Full disclosure. We are Masser. We build managed monthly websites for UK small businesses. We compete with both Wix and Squarespace at the conceptual level (any business that picks one of them is a business that did not pick us). We have written the most useful, fairest Wix vs Squarespace comparison we could publish so that any UK small-business owner can use this page to make the right call for their business, whether that call is Wix, Squarespace, or us. If you read the full comparison and conclude Wix or Squarespace is right for you, the recommendations below are the honest ones.
For a UK small business in 2026, Wix wins on price, flexibility, support and feature breadth; Squarespace wins on design polish, content-led credibility, and the clean curated experience that gets you to a finished-looking site fastest. Wix Core at £16 a month is the right call for most service businesses that want flexibility and proper support. Squarespace Core at £17 a month is the right call when the visual brand carries the business (photographers, designers, restaurants, wellness, premium retail). Neither builder will do your SEO for you, neither will save your evenings, and there is a third option further down this guide that some readers will find is actually the right one for them.
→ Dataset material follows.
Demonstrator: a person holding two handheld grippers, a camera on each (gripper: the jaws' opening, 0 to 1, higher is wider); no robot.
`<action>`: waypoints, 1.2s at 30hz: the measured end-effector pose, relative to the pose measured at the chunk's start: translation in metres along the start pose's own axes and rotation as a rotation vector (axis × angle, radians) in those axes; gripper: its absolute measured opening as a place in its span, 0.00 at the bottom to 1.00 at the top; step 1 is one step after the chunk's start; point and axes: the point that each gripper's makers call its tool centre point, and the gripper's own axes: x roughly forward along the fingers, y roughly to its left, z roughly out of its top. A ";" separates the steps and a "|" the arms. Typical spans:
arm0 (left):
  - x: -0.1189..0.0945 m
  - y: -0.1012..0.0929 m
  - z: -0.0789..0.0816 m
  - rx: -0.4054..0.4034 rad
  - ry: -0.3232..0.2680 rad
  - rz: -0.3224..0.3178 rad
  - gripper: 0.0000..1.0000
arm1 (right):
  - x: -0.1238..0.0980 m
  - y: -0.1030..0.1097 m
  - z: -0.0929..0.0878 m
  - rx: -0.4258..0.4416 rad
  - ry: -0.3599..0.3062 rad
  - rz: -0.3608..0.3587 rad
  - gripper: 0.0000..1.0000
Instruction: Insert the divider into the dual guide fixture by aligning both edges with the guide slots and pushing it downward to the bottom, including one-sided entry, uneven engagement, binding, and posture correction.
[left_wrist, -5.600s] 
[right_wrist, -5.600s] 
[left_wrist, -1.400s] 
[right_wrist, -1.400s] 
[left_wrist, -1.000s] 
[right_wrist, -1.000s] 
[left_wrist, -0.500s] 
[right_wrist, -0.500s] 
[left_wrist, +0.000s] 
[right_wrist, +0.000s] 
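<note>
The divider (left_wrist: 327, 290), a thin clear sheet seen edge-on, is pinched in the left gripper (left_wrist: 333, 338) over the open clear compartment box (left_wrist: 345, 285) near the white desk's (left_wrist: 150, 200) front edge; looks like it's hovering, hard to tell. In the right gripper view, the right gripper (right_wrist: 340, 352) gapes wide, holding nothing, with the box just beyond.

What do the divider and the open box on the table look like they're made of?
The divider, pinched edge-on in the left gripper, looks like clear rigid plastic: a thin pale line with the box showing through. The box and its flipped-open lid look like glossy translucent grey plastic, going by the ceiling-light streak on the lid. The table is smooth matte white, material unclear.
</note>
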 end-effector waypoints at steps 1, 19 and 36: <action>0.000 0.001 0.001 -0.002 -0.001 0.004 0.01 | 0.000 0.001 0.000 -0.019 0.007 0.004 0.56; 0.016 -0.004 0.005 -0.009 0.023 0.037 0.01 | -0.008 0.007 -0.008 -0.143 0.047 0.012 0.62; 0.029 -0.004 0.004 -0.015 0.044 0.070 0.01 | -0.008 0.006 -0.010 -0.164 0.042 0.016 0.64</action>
The honest verdict is at the end after the head-to-head, not before.
| Wix | Squarespace | |
|---|---|---|
| Cheapest worthwhile plan | Core, £16/mo annual | Core, £17/mo annual |
| Templates | 900+ | 150+ |
| Strongest at | Flexibility, feature breadth, support | Design quality, brand polish |
| Weakest at | Sometimes overwhelming; design-by-default less elegant | Less flexibility; no phone support |
| Best for | Service businesses, trades, small ecommerce | Visual brands, creatives, hospitality |
| Transaction fees on ecommerce | None on Wix Payments; standard processor fees apply | 3% on Core, 0% on Plus and above |
| Phone support | Yes, 24/7 | No |
That table is the fair top-line. The rest of this guide walks through why, and where the answer changes for your specific business.
A few honesty notes on the limits of any "Wix vs Squarespace" article:
Now to the comparison.
| Plan | Price | What it adds |
|---|---|---|
| Light | £9/mo | Hosting, custom domain, 2 GB storage, basic features. Limited app coverage. Adequate for a brochure site, lean on features. |
| Core | £16/mo | Most small businesses. Acceptable storage, basic ecommerce (sells products with no transaction fees on Wix Payments), full app coverage, decent SEO tools. |
| Business | £25/mo | More ecommerce features (subscriptions, automated sales tax, advanced analytics), higher product limits, automations. |
| Business Elite | £119/mo | Unlimited storage and bandwidth, dedicated success manager, priority support. Realistically over-spec for most small businesses. |
Wix Studio, a separate product aimed at agencies and freelancers, runs a parallel pricing structure starting at £9 a month. For a standalone small business it offers no advantage over Classic plans.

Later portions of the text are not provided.